Bernal fue a ponerse el abrigo. Al salir dijo a Elena y Ángel que siguieran con las llamadas.
– Si encontramos la caja fuerte, os telefonearemos para ahorraros trabajo. ¿No lo sabéis? Nos han dado el fin de semana libre -los dos parecieron contentos ante la noticia.
Navarro y Bernal subieron a un coche oficial y fueron por la carrera de San Jerónimo, luego entraron en la calle de Sevilla y después en la de Alcalá. El día se despejaba y había síntomas de que aparecería el sol más tarde. Ya ante Correos, bajaron y dijeron al chófer que volviera a la DGS. Vieron a Martín y a su sargento esperándoles en la escalinata.

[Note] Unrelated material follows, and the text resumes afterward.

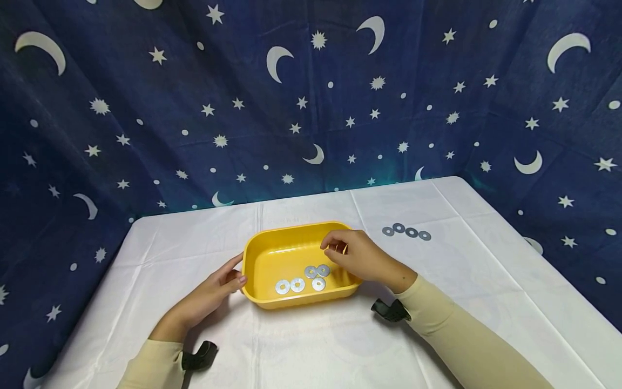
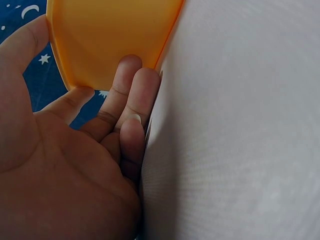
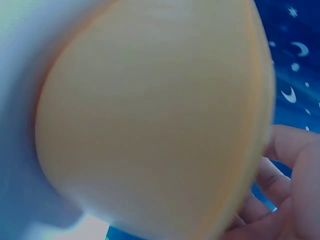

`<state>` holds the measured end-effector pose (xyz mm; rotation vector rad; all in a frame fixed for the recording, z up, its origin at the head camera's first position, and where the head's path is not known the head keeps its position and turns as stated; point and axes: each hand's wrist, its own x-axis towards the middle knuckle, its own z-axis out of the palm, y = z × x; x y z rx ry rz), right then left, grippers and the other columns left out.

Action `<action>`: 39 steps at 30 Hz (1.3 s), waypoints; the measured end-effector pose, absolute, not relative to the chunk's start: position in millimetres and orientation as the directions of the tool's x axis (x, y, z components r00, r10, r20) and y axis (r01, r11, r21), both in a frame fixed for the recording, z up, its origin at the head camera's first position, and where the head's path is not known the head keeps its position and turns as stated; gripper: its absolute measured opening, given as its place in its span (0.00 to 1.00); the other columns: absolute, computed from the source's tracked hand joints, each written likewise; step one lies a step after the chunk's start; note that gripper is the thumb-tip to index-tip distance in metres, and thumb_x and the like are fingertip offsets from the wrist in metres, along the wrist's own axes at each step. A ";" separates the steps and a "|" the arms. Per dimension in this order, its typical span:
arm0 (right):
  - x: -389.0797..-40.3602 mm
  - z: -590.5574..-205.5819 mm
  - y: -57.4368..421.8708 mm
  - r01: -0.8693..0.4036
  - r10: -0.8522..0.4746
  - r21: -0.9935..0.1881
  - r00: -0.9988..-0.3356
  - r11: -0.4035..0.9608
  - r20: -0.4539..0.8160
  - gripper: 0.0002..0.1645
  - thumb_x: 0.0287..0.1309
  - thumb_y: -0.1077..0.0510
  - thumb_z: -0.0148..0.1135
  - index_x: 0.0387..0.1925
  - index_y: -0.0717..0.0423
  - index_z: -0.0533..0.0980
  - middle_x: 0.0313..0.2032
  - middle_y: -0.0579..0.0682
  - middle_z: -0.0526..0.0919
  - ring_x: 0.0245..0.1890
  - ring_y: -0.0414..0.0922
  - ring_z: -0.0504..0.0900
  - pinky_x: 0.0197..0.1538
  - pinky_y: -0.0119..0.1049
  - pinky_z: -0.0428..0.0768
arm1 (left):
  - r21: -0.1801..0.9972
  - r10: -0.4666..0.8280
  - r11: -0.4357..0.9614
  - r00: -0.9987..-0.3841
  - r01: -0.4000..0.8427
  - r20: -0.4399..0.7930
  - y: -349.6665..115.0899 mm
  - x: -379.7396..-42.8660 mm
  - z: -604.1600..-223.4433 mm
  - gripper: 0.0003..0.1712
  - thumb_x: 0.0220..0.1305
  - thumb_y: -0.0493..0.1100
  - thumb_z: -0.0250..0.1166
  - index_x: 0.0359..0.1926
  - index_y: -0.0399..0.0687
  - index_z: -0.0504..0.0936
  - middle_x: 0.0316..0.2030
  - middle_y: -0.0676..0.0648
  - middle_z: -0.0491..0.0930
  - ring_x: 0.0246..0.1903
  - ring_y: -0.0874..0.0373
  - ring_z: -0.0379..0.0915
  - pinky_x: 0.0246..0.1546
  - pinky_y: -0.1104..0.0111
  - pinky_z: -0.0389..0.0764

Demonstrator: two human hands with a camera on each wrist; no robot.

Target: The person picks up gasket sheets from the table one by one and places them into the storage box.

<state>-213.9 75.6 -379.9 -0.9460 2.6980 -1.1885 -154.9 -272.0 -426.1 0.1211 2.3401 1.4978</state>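
A yellow plastic tray (image 1: 301, 302) stands on the white cloth, with several flat silver washers (image 1: 297, 284) lying on its floor toward the front. My left hand (image 1: 206, 297) holds the tray's left end. In the left wrist view its thumb touches the rim and its bent fingers (image 2: 145, 95) lie against the outer wall. Over the tray's right side hangs my right hand (image 1: 362, 256), fingers loosely curled, with no washer visible at the fingertips. The tray wall (image 3: 150, 110) hides part of that hand in the right wrist view.
Several darker grey washers (image 1: 411, 232) lie in a loose row on the cloth to the right of the tray. Behind the table (image 1: 486, 302) hangs a dark blue curtain (image 1: 252, 129) with moons and stars. Black straps (image 1: 199, 356) stick out at both wrists.
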 end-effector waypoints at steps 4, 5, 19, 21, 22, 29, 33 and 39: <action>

– El coche está al volver, comisario -dijo Martín-. Buscamos en todas las calles de la zona y no encontramos nada, entonces pensó el sargento en el estacionamiento del patio de Correos. Por lo general, sólo se permite la entrada a los empleados y los camiones del reparto, pero está claro que al vigilante no le extrañó ver allí al Mini azul durante casi una semana. Es posible que Santos lo hubiera dejado allí otras veces.
Fueron deprisa a la parte trasera y cruzaron la puerta de hierro. El Mini estaba en un rincón y al parecer no había sido forzado. Martín sacó el llavero que había encontrado a Weber y vio que una de las dos llaves encajaba en la cerradura de la puerta.
– No se preocupe por las huellas -dijo Bernal-. El caso está a punto de cerrarse.
Martín pareció sorprenderse por aquello, pero no hizo el menor comentario. No encontraron nada dentro del coche, salvo los documentos pertinentes al vehículo. Entonces abrieron el portaequipajes. Envuelta en un pedazo de tela impermeable había una caja fuerte con aspecto de nueva. Bernal sacó la llave que había encontrado en el piso de Marisol y vio que encajaba en la cerradura. Dentro había un sobre sellado de color pardo, parecido al que habían cogido del banco de la Gran Vía, pero mucho más abultado.
– Vamos al Bar Correos, que está ahí enfrente -dijo Bernal-. Entre los tres examinaremos el contenido.
Martín dio instrucciones al sargento para que el coche de Santos se llevara a la comisaría del barrio, y le dijo a su chófer que le esperase.